Table of Contents

Deploying Hadoop Cluster On Cubieboard Guide

About this Article

Abstract

Hadoop is a free, Java-based programming framework that supports the processing of large data sets in a distributed computing environment. It is part of the Apache project sponsored by the Apache Software Foundation.You can use A10 Cubieboards to build Hadoop cluster base on Lubuntu(v1.04) image which was integrated jdk-1.8 armhf.Need to do configuration: JDK environment, slaves and master ssh sever, hadoop configuration parameters.

Just start

Router provide cluster with a lan

hadoop_0.20.203 you can get it from here http://hadoop.apache.org/common/releases.html

Lubuntu 12.04v1.04(JDK-1.8) 、Power and network cables

780

Users and network

1 master 3slaves both work in wlan network ,LAN connection between the nodes can ping each other.

For master

Create a user

sudo addgroup hadoop
sudo adduser -ingroup hadoop hadoop
sudo vim ./etc/sudoers
add:hadoop ALL=(ALL:ALL) ALL

Host&hostname

sudo vim ./etc/hosts
add:
192.168.1.40 master
192.168.1.41 slave1
192.168.1.42 slave2
192.168.1.43 slave3
sudo vim ./etc/hostname
cubieboard -->master
For each slaves

You should do the same things.E.for slave1 node .

add user

sudo addgroup hadoop
sudo adduser -ingroup hadoop hadoop
sudo vim ./etc/sudoers
add:hadoop ALL=(ALL:ALL) ALL

Host&hostname

sudo vim ./etc/hosts
add:
192.168.1.40 master
192.168.1.41 slave1
sudo vim ./etc/hostname
cubieboard -->slave1
Static IP settings

For each node

sudo vim ./etc/network/interfaces
add
#auto lo
# iface lo inet loopback
#iface lo eth0 dhcp
auto eth0
iface eth0 inet static
address 192.168.1.40
gateway 192.168.1.1
netmask 255.255.255.0
network 192.168.1.0
broadcast 192.168.1.255

sudo vim ./etc/resolvconf/resolv.conf.d/base
add this:

nameserver 192.168.1.1

Stay here to sure all cbs have an user with Static IP which can ping each other.

SSH sever

master<no passwd>slave1

master<no passwd>slave2

master<no passwd>slave3

B —no passwd–>A

A

ssh-keygen –t rsa –P ''
cat ~/.ssh/id_rsa.pub >> ~/.ssh/authorized_keys
chmod 600 ~/.ssh/authorized_keys
ssh localhost
scp ~/.ssh/id_rsa.pub hadoop@192.168.1.40:~/

B

mkdir ~/.ssh
chmod 700 ~/.ssh
cat ~/id_rsa.pub >> ~/.ssh/authorized_keys
chmod 600 ~/.ssh/authorized_keys
rm –r ~/id_rsa.pub

master to slave1

hadoop@master:~$
hadoop@master:~$ ssh slave1
Welcome to Linaro 13.04 (GNU/Linux 3.4.43+ armv7l)

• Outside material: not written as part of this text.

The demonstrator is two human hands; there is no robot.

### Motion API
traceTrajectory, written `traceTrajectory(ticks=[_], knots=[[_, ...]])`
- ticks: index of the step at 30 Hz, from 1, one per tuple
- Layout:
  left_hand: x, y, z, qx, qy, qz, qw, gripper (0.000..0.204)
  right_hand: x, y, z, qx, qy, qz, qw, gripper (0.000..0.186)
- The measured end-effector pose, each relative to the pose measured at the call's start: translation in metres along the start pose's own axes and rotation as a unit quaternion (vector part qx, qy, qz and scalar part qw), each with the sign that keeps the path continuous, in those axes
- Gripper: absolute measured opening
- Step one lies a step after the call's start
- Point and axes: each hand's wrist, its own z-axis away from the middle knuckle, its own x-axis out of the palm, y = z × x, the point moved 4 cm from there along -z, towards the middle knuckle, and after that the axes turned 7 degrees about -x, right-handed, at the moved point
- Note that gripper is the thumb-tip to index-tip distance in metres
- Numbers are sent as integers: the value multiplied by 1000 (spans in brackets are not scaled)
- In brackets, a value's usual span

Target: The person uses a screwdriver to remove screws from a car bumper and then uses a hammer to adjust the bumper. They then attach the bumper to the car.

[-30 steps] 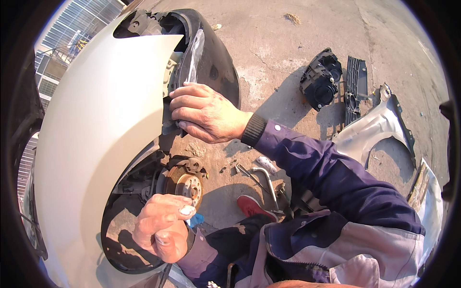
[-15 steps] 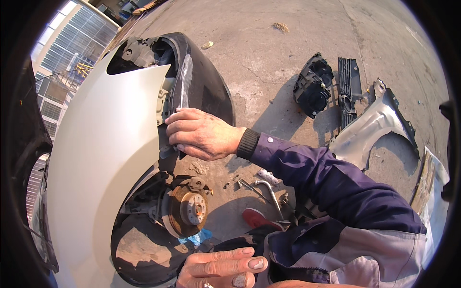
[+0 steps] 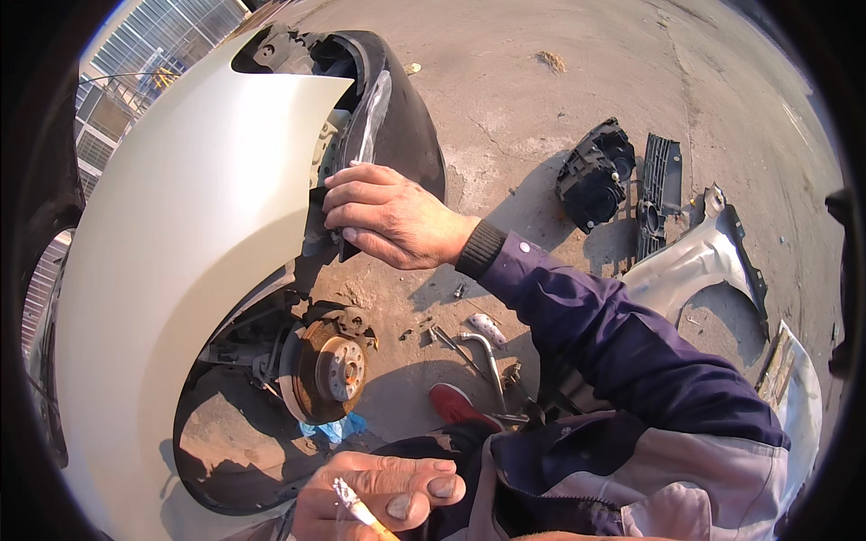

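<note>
A pale cream front fender [image 3: 171, 225] curves along the car's left side of the view. My right hand [image 3: 392, 216] is closed round the rear edge of the dark bumper [image 3: 410, 122], beside the gap at the fender's front. A light strip runs along the bumper just above my fingers. My left hand [image 3: 379, 491] is near the lower edge, with a lit cigarette [image 3: 359, 512] held between its fingers, ash at the tip. Between the hands, the bare brake disc [image 3: 329, 370] shows in the wheel arch.
A removed black headlight [image 3: 595, 176], a black grille piece [image 3: 658, 189] and a silver fender [image 3: 699, 270] lie on the concrete at right. Near my red shoe [image 3: 460, 406] are a bent metal wrench [image 3: 487, 370] and other tools. Blue plastic [image 3: 336, 427] lies below the disc.
The view has shifted, and the cigarette now shows more fully as the left hand has turned and moved left. The right hand keeps its hold at the bumper edge.
</note>
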Motion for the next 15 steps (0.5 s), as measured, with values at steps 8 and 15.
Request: traceTrajectory(ticks=[8,15], knots=[[-83,-58,-42,43,247,-290,924,42,9,2,-4,-24,-6,61,998,27],[-107,-51,-34,54,348,-265,898,37,3,0,-7,-42,12,-12,999,23]])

 * Documentation:  https://wiki.linaro.org/
Last login: Thu Oct 17 03:38:36 2013 from master

slave1 to master

hadoop@slave1:~$ ssh master
Welcome to Linaro 13.04 (GNU/Linux 3.4.43+ armv7l)

 * Documentation:  https://wiki.linaro.org/
Last login: Thu Oct 17 03:38:58 2013 from slave1

JDK

JDK path modification

hadoop@master:~$ vim /etc/profile

#export JAVA_HOME=/lib/jdk

You also should add to other nodes.

Hadoop configuration

You should edit core-site.xml hdfs-site.xml mapred-site.xml on /hadoop/hadoop_0.20.203_master/conf for master You can do Hadoop configuration on your host computer .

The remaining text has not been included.